Chinese steelmaker that cooked the books shows struggle to revive rust belt

  • Shanghai-listed Fushun Special Steel was found to have fabricated financial numbers including for its inventory, earnings and fixed-asset investments
  • Regulator fined the company US$87,200, named and shamed 45 of its executives and slapped individual fines on them too

As officials from China’s northeast report an improved economic performance, one of the region’s biggest state-owned firms has revealed the penalties it received for cooking its books, again throwing a spotlight on the complexity of reviving growth in the country’s rust belt.

Shanghai-listed Fushun Special Steel, a “penny stock” company controlled by Dongbei Special Steel, was found to have fabricated its financial numbers on multiple fronts including its inventory, earnings and fixed-asset investments between 2010 and the first three quarters of 2017.
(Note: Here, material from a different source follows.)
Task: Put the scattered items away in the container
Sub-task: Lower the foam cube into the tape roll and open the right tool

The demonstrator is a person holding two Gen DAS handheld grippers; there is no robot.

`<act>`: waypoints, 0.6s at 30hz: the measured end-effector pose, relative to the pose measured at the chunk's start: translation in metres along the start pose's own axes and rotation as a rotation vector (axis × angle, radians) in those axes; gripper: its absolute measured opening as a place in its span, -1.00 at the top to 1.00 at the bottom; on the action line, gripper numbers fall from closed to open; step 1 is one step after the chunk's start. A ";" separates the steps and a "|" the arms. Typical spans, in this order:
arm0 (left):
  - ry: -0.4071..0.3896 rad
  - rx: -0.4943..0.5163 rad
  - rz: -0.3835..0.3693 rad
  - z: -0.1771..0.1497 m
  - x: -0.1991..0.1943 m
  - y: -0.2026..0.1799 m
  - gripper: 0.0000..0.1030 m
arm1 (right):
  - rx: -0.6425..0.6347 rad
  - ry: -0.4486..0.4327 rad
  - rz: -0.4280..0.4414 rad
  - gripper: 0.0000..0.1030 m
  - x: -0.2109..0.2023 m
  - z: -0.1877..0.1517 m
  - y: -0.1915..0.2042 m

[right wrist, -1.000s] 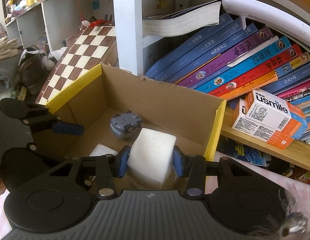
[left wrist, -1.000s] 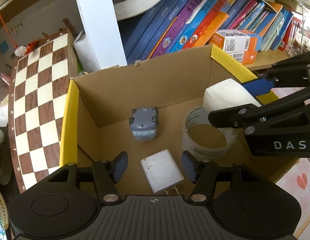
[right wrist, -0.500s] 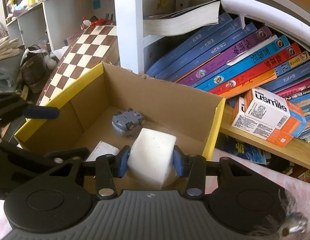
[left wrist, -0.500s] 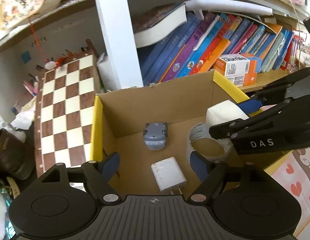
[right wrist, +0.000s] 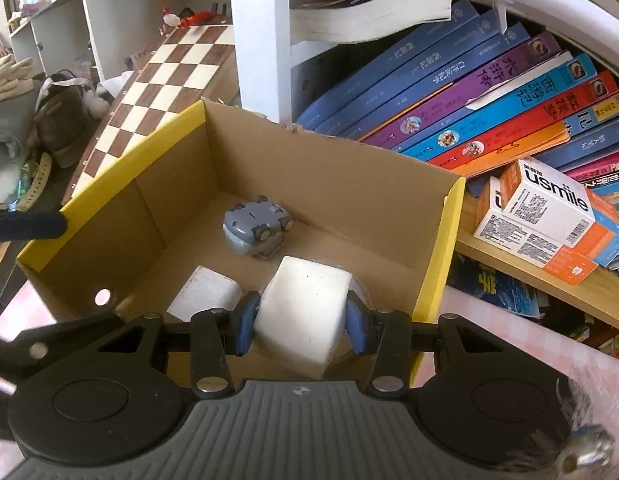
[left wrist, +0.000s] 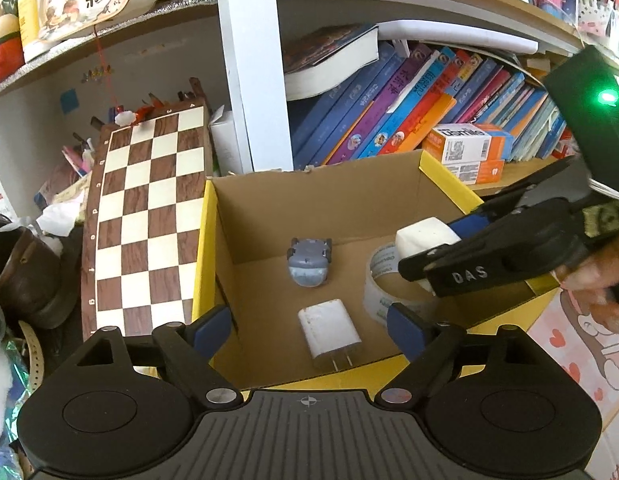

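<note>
An open cardboard box (left wrist: 203,248) with a yellow rim holds an upturned grey toy car (left wrist: 309,262), a white charger plug (left wrist: 329,332) and a clear tape roll (left wrist: 383,284). My left gripper (left wrist: 309,328) hovers over the box's near edge. Its jaws are opening wide, and the charger lies loose on the floor below them. My right gripper (right wrist: 303,322) is shut on a white block (right wrist: 305,308) and holds it over the tape roll, inside the box's (right wrist: 439,256) right half. The toy car (right wrist: 255,232) and charger (right wrist: 205,294) lie beyond it.
A chessboard (left wrist: 149,216) leans against the shelf left of the box. Slanted books (right wrist: 469,112) and orange-white cartons (right wrist: 549,224) fill the shelf behind and to the right. A brown bag (left wrist: 25,272) sits far left. A hand (left wrist: 597,280) holds the right gripper.
My left gripper's jaws spread wider and it drew back and up from the charger, which stays on the box floor. The right gripper kept still with the white block.
</note>
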State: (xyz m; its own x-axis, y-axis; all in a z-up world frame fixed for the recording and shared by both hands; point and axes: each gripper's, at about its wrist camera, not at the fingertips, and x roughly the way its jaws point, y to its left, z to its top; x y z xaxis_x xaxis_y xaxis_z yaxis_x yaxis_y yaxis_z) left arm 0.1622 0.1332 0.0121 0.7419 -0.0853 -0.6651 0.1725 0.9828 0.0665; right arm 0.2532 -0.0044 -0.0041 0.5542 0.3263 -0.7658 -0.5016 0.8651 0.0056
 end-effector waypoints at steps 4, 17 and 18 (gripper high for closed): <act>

The company made the disclosure in a statement filed to the Shanghai Stock Exchange, citing an investigation by the China Securities Regulatory Commission (CSRC).

Owned by the Liaoning government, the steelmaker inflated profit by 1.9 billion yuan (US$276 million) during that period by exaggerating inventory levels and reducing production costs, according to the statement that gave details of the CSRC findings.

The regulator condemned the company for its “prolonged illegal behaviour, [using] extremely bad means that involved huge amounts, seriously disrupting market order and causing serious losses for investors”.

Fushun was fined 600,000 yuan (US$87,000), while 45 of its executives – including former chairman Zhao Mingyuan – were named and shamed, and individually fined between 50,000 yuan and 300,000 yuan, the statement said. Zhao and four others were also banned for life from entering China’s capital markets.

The period during which Fushun provided false data overlapped with the four years, between 2011 and 2014, when Liaoning officials were earlier found to have inflated the province’s economic growth numbers.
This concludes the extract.